En Colombia la tradición exige que la pareja no se vea durante el día de su boda, hasta la celebración misma de la ceremonia religiosa. Esto es debido a la antigua superstición de que la mala suerte recae sobre la pareja si el novio ve a su novia vestida de blanco antes de casarse. De esta manera se imprime además un toque de emoción y ansiedad al momento de la entrada de la novia a la iglesia y al encuentro, finalmente, de los futuros esposos!.

El novio debe ser el primero en llegar a la iglesia, por lo menos con 30 minutos de antelación a la ceremonia. La novia debe llegar de último y sobre la hora, luego de que la mayoría de los invitados lo haya hecho. El novio entonces se sentirá nervioso e impaciente, y sus amigos más allegados no dejarán de gastarle pequeñas bromas.

Al comenzar la ceremonia, el novio deberá hacer su entrada del brazo de su madre, y situarse en espera de la novia a unos pasos del altar. En este momento, los invitados estarán ya ubicados en su sitios. La tradición indica que los padres, abuelos y padrinos de bautizo de ambos novios deberán situarse en los primeros bancos de la iglesia. Los familiares directos lo harán en los bancos inmediatos. Tras la familia, lo harán los amigos más íntimos de los novios y a continuación, los conocidos e invitados por compromiso.

Los invitados de la novia se ubicarán al lado izquierdo, y los del novio al lado derecho. Los invitados en común pueden hacerlo en el lado que prefieran. Los padrinos de boda se situarán también en los primeros bancos, cerca de la familia más directa. Sin embargo en algunas iglesias, los padrinos de boda ocupan unos bancos justo detrás de los novios.

La novia entrará tomada del brazo derecho de su padre al sonar las primeras notas de la marcha nupcial. El novio la estará esperando con emoción y con una expresión de alivio!. El padre hará entrega de su hija al novio y ambos padres -madre del novio, padre de la novia- intercambiaran deseos de éxito, felicidad y amor para con sus hijos ante tan importante momento.

Cuando los novios lleguen al altar, la novia se situará a la izquierda del novio y confiará su ramo a una de las pequeñas damas de honor.

El desarrollo del servicio religioso en Colombia es variable; dependerá mucho del sacerdote que oficie.

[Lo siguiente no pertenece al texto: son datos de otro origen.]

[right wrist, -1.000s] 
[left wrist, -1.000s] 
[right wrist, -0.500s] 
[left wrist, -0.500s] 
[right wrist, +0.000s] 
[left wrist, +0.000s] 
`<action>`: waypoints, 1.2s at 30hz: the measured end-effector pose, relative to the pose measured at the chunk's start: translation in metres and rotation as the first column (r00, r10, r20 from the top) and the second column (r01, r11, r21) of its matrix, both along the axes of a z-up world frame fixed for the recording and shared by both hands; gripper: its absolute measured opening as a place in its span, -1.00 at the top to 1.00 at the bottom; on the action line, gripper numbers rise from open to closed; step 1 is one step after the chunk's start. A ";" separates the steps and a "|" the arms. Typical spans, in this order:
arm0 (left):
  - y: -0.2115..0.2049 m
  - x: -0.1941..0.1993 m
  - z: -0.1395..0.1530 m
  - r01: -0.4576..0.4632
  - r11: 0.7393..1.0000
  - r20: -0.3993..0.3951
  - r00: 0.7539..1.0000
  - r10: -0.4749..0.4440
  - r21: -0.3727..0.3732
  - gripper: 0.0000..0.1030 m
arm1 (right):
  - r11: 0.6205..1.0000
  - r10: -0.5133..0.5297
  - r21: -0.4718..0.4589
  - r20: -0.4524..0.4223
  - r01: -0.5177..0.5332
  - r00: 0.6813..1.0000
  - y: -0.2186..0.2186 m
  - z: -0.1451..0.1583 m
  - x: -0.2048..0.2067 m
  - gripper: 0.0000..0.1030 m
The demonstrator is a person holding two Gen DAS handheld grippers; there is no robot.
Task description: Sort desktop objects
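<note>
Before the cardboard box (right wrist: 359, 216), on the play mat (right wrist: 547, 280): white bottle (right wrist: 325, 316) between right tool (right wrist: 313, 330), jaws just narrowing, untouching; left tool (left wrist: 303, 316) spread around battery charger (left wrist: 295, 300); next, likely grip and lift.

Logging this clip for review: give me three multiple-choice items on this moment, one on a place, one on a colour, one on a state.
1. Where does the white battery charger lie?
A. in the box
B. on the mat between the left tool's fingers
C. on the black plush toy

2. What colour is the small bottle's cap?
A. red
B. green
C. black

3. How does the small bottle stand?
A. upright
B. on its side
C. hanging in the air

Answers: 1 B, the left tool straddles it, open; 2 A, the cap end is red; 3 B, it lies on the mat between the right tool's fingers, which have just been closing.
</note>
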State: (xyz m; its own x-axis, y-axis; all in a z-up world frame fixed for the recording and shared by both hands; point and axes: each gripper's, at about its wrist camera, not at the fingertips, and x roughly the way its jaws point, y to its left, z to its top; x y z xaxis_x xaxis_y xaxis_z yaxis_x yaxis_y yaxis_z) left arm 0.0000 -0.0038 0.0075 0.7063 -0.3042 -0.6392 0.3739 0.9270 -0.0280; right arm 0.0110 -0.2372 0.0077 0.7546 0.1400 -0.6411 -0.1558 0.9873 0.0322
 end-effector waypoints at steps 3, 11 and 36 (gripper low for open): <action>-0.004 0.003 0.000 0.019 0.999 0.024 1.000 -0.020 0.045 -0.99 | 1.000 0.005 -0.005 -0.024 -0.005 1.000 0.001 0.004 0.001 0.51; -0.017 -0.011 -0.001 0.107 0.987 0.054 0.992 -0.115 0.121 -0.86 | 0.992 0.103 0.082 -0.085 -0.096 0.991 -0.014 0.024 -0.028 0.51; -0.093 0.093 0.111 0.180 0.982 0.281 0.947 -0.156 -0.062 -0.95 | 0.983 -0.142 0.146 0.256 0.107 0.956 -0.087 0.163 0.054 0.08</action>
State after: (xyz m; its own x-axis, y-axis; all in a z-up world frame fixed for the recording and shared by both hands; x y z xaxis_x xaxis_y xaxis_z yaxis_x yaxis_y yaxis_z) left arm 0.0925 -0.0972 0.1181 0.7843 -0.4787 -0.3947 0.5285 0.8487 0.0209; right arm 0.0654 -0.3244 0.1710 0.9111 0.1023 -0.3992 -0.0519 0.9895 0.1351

Este dará inicio con un saludo a los novios y con una bienvenida general a todos los presentes, para continuar con la celebración y lecturas del Evangelio y el Antiguo Testamento previamente seleccionadas. A algunos novios les gusta que un familiar cercano o un amigo íntimo participe de la ceremonia religiosa con la lectura de algún pasaje bíblico. Estas intervenciones son muy bien recibidas por los presentes, ya que le imprimen un aire de frescura y espontaneidad a la ceremonia, logrando suavizar la solemnidad del acto. Posteriormente, el sacerdote pronunciará una pequeña homilía sobre el significado del matrimonio.

Comenzará entonces la celebración del rito matrimonial en sí a través del cual los novios expresarán su voluntad de convertirse en marido y mujer según la fe católica. El sacerdote les pedirá que expresen su consentimiento de ser fieles en la alegría y en la adversidad, en la salud y en la enfermedad, para amarse y respetarse todos los días de su vida. Luego del consentimiento, el sacerdote exclamará “Lo que Dios ha unido, que no lo separe el hombre”. Bendecirá entonces los anillos, entregando uno de ellos primero al novio para que él lo coloque en el dedo de la mano izquierda de su novia; y a continuación hará lo mismo con la novia. Ambos novios deberán recibir las alianzas en señal de amor y fidelidad mutua.

Se procederá entonces con el ritual del intercambio de arras entre los nuevos esposos. Este ritual simboliza la voluntad de ambos de compartir los futuros bienes del matrimonio. La ceremonia continuará con una serie de oraciones como son las peticiones, el ofertorio y la consagración. Seguirá con la paz, la comunión, y la bendición para finalizar.

Ya los recién casados han expresado su voluntad de unirse ante Dios, ahora deben hacerlo constar por escrito para que su compromiso también tenga validez legal en Colombia. Para ello deben firmar el acta matrimonial acompañados de un mínimo de dos testigos quienes certificarán la veracidad del acto.

Culminado el acto los novios seguidos de familiares e invitados harán su salida rodeados de una música muy alegre y de abrazos, besos y los mejores deseos de felicidad y bienestar para la nueva vida que comienzan juntos!.